中学3年の夏、たしかコカコーラの小冊子だったと思うが、小型の熱気球がフットボールのグラウンドから飛び立とうとしている写真がなぜか大変気に入り、そのページを切り取り、下敷きの間に忍ばせ、毎日眺めていました。
熱気球の写真を眺め、気球の飛ぶ姿や気球から見える世界に空想をめぐらしていると、楽しくて仕方ありません。熱気球に乗って空から見る景色は、きっと今まで経験したことのない別世界であり、想像を絶するすばらしいものに違いないと、夢は膨らむばかりでした。
そして、1週間もすると熱気球を作るため、気球の写真や資料を手当たり次第に集めていたのでした。購入するのではなく、あくまでも自分で作るということになんの違和感もなく、金銭的な力のない中学生には当然の選択でした。
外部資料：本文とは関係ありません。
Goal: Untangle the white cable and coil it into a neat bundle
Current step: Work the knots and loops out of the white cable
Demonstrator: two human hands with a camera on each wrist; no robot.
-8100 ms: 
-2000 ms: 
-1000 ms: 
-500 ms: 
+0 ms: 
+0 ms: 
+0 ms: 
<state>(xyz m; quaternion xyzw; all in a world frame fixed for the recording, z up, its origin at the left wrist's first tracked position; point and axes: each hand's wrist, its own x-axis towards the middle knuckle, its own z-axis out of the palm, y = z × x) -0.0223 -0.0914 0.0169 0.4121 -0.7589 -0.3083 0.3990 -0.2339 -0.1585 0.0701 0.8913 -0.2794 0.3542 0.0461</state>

2ヵ月もするとかなりの資料が手元に集まり、球皮(上部の袋の部分)だけで4、5階建てのビルぐらいの大きさがあり、スピンネーカーと呼ばれるテトロンもしくはナイロンで作られていることなど、知識がつけばつくほど熱気球を作って空を飛びたいという衝動を押えることはできなかったのでした。
早速、東レと帝人の札幌営業所へ頻繁に足を運び、「熱気球を作りますので、ナイロンを売ってください」と得意満面になって言ったことを覚えています。
いま思えば、中学生相手にどんなに迷惑なことだったろうと思うが、私の話に耳を傾けていただけたことに大変感謝するとともに、大変壊かしく楽しい思い出です。
熱気球を作るには、スピンネーカー以外に、補強テープ、糸、バーナー、プロパンボンベ、ゴンドラをはじめさまざまな小物が必要で、使用する量も大量なため、毎日のように自転車でさまざまな問屋めぐりとアルバイトが高校時代の日課でした。
熱気球を縫製するミシンも、毎週、大型ゴミの日を楽しみにしているうちにそろいました。高校3年の夏にほとんどの資材が集まり、いよいよ縫製ですが、夜間借りた小学校の体育館に資材を搬入するのに、高校生の私には運搬手段がありません。そこで、8千円のリヤカーを1週間かけて3千円にまけてもらい、その後、自転車につけたリヤカーは片道10キロ程度の移動は日常茶飯事で、資材の移動とともに廃品回収のアルバイトとフル稼働でした。
夢にまで見た縫製は、受験を目前に控えながらも、学友がおおぜい手伝いに来てくれたおかげで毎日18時間ミシンに向かい、ほぼ3週間で形となりました。
縫製の段階で2名の有志が集まり、BALLOONCLUB“RAYLA“(レイラと読み、アイヌ語で風の意)が結成されました。
4年がかりの夢は、その後、調整や手直しに半年を要し、完成したのでした。
初飛行は羊蹄山の麓、真狩村で30分間歯を食い縛って飛行のすえ無事着陸し、気が付くと、仲間はみんな泣いていました。
それから十数年たち、このジョニーエンジェル号は140回の飛行の末、今は眠っています。BALLOONCLUB“RAYLA“は、就職のため解散し、今は愛娘の名になりました。
私の飛行回数も昨年で200回を超えましたが、初飛行の感動は今も新鮮で、まだまだ熱気球からは離れられそうにありません。